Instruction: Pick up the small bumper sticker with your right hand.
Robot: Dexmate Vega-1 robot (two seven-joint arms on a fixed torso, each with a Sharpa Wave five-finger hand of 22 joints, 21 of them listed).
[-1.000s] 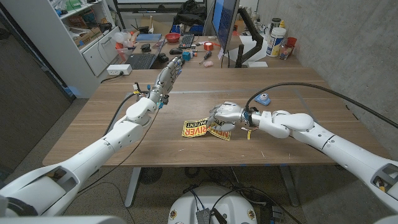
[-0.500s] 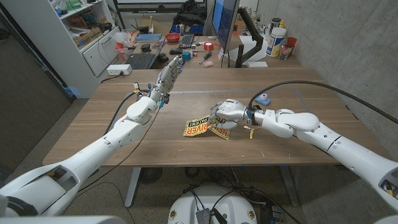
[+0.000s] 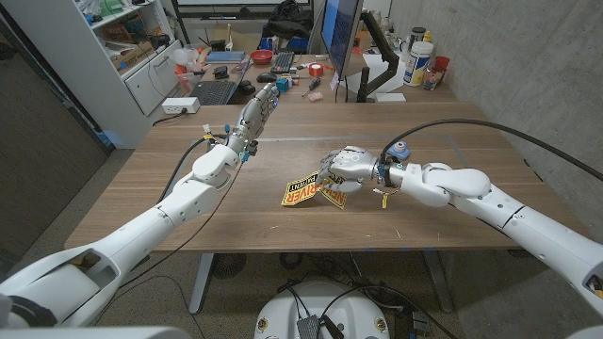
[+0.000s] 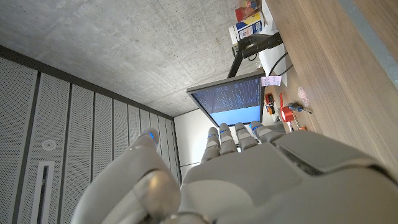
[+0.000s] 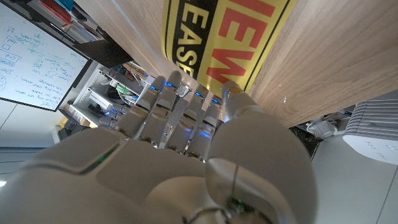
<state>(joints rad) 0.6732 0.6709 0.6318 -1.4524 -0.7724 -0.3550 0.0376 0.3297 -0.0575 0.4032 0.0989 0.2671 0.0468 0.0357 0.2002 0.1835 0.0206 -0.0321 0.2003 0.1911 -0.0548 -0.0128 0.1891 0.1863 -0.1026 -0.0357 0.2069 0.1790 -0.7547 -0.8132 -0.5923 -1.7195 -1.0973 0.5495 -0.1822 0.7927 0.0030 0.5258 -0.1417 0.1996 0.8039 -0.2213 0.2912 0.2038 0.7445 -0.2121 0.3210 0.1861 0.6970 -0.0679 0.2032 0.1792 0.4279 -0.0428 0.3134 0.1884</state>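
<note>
Head view: I've got both arms over the wooden table (image 3: 188, 179), R hand working, L hand idle.
R hand (image 3: 347, 166): fingers curled down onto the near-R end of the small bumper sticker (image 3: 311, 192); looks like it's pinching that end, rest of the sticker sticks out past the fingertips toward my L arm.
Sticker: yellow/black w/ red lettering, tilted, far end looks raised off the wood, can't tell how high.
R wrist view: fingers (image 5: 180, 106) bunched close together right at the sticker (image 5: 230, 37); big red letters just beyond the fingertips. Actual contact pt hidden by my own hand.
L hand (image 3: 257, 111): well apart from the sticker, held up above the table's far-L part, fingers straight and side by side, holding nothing.
L wrist view: L hand (image 4: 249, 168) w/ fingers extended, monitor (image 4: 231, 99) beyond the fingertips.
Beyond R hand: small blue thing (image 3: 399, 149) on the table just past the R wrist.
Bkgd: cluttered desk w/ keyboard (image 3: 215, 91) beyond the L fingertips.
</note>
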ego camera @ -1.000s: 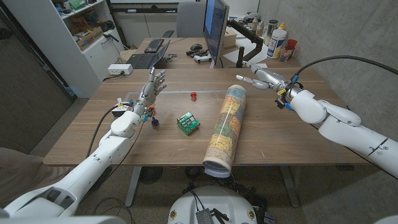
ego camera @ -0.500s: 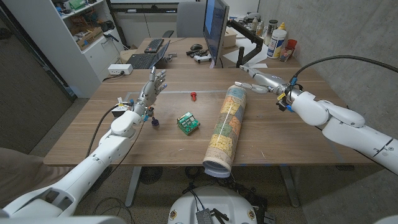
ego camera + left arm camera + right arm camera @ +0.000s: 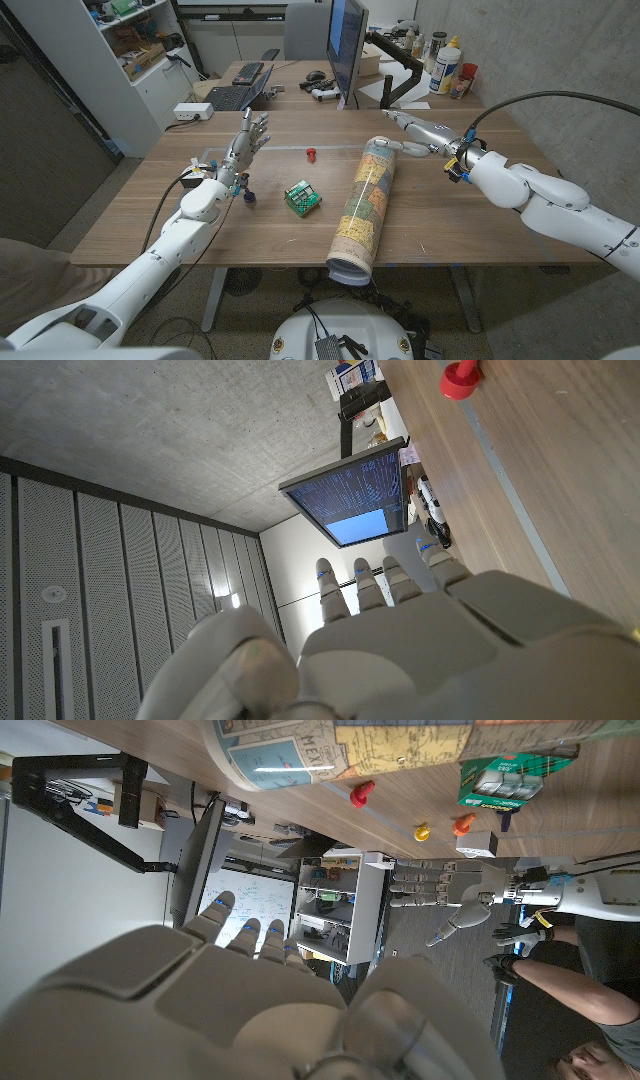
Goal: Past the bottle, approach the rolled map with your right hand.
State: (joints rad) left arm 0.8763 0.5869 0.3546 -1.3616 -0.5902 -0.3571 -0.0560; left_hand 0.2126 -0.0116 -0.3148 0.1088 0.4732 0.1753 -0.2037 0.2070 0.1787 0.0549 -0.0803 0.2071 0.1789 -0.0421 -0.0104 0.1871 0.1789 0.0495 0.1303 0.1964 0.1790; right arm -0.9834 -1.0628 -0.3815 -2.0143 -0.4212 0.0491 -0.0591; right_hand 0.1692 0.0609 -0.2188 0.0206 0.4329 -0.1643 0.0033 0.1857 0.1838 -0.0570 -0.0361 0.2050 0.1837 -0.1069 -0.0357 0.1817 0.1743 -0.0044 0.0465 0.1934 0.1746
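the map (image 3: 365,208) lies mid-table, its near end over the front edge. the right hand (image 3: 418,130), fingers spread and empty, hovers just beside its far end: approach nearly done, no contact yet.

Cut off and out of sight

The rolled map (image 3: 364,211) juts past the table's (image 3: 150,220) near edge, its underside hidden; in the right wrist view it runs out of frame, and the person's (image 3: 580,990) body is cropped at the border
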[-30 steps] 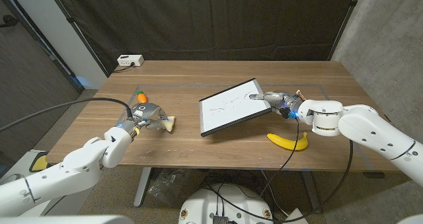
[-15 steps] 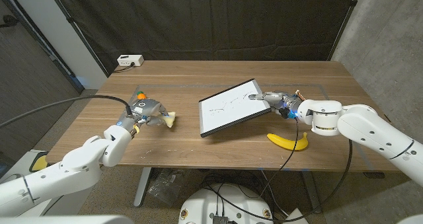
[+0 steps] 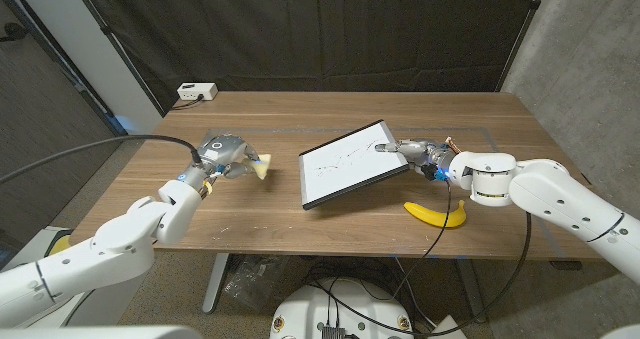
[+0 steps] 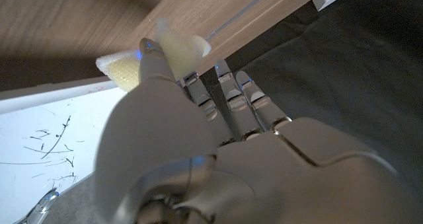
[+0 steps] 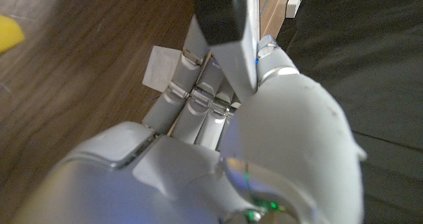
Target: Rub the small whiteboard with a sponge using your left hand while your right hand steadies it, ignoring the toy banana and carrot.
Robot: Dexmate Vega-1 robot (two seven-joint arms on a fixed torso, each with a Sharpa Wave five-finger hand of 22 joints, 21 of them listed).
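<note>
Nearest the front edge of the table (image 3: 300, 229), on the right, lies the banana (image 3: 437, 215), its long axis running left to right. Just beyond it the right hand (image 3: 418, 151) grips the right edge of the whiteboard (image 3: 345, 164), which sits tilted near the table's middle, its long axis running from near left to far right, scribbles on its white face. On the left, well apart from the board, the left hand (image 3: 222, 155) holds the sponge (image 3: 260, 166), pinched at its fingertips and pointing toward the board. Farthest back, a white box (image 3: 196, 93) sits at the far left corner.
</note>
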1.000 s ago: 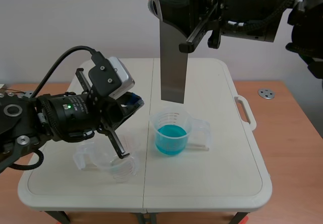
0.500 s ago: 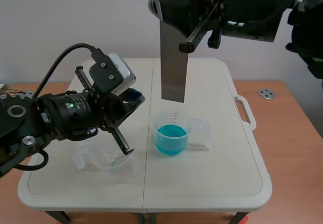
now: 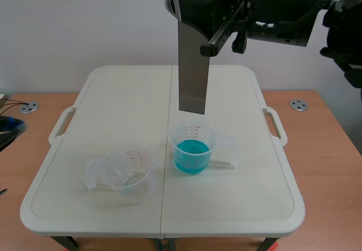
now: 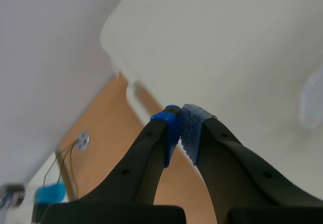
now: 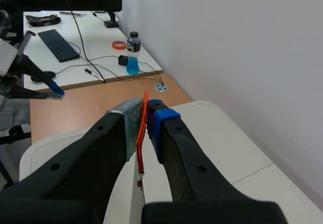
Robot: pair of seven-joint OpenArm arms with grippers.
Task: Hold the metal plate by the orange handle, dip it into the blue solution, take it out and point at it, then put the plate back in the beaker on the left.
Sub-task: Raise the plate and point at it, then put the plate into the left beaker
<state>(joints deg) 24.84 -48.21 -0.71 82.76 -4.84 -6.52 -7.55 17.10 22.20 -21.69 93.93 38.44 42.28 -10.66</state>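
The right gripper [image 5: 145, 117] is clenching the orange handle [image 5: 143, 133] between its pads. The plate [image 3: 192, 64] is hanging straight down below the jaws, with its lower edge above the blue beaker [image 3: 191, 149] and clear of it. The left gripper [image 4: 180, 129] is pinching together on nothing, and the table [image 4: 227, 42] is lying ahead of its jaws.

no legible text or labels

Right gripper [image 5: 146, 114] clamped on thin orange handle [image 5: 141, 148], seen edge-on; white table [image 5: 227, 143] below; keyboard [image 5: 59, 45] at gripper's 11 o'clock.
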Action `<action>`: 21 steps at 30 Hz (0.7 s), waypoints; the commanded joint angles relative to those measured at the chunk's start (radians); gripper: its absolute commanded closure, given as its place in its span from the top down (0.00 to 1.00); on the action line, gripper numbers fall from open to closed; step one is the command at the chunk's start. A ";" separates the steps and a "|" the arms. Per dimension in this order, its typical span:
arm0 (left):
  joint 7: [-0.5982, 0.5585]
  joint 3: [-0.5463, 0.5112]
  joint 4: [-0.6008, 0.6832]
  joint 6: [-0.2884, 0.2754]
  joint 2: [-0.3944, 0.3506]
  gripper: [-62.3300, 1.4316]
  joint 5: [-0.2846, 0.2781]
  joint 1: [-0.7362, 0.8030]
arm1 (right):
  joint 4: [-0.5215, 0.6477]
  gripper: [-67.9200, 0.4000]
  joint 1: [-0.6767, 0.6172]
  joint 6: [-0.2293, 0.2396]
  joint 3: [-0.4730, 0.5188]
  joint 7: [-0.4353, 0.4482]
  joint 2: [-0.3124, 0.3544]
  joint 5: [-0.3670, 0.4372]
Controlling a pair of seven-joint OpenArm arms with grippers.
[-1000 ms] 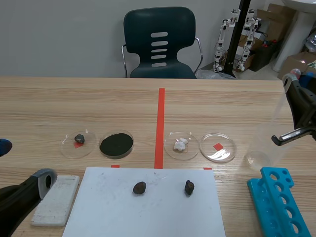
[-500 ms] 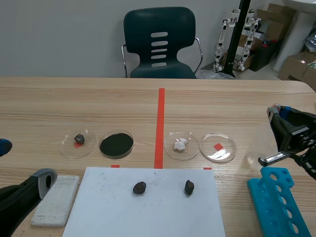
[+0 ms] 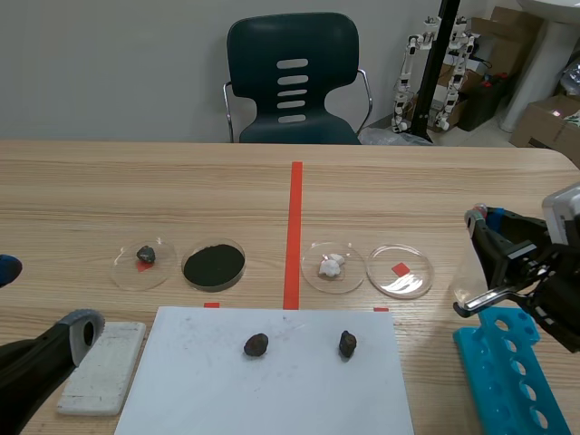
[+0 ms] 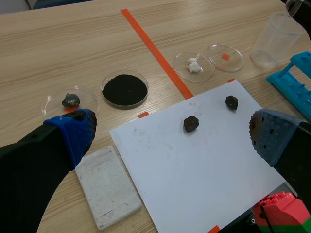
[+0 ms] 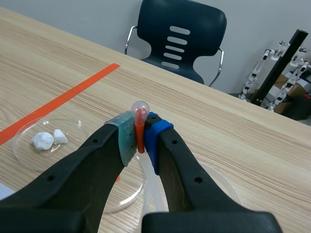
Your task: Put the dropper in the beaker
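- Moved, by the scene view: the right gripper (image 3: 483,220), down from high at the table's right edge a second ago to just over the beaker (image 3: 465,283), and a little inward.
- Reads as the approach nearly finished, leaving only the lining up and the letting go.
- Cannot make out the dropper itself from this angle.
- Left wrist view: shows the left gripper (image 4: 171,133) spread wide and holding nothing, hovering over the white sheet (image 4: 194,160) with its two dark stones (image 4: 191,124).
- Puts the beaker well apart from it, past the petri dishes (image 4: 225,52) and beside the blue rack (image 4: 291,77).
- Right wrist view: shows the jaws almost closed, pinching the dropper (image 5: 140,131) by its orange stem just under the clear bulb, upright between the pads (image 5: 125,138).
- Places the beaker's clear rim under and just beyond the fingers, with the dropper's lower end lost between them.
- Cannot tell whether the tip is already inside the rim; calls for a check there before opening.
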 commanded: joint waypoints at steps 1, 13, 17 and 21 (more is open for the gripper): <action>-0.014 -0.008 0.016 0.002 0.000 1.00 -0.011 0.003 | 0.017 0.07 0.012 -0.014 0.003 -0.006 0.017 0.008; -0.014 -0.008 0.016 0.002 0.000 1.00 -0.011 0.003 | 0.017 0.47 0.011 -0.030 0.003 -0.031 0.034 0.008; -0.014 -0.008 0.016 0.002 0.000 1.00 -0.011 0.003 | 0.017 0.70 0.008 -0.029 0.003 -0.028 0.036 0.008; -0.014 -0.008 0.016 0.002 0.000 1.00 -0.011 0.003 | 0.019 0.86 0.000 -0.029 0.003 -0.027 0.037 0.008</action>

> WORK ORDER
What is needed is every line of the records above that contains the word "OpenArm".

> ANSWER AREA
Robot: pair of seven-joint OpenArm arms with grippers.
Controlling a pair of seven-joint OpenArm arms with grippers.

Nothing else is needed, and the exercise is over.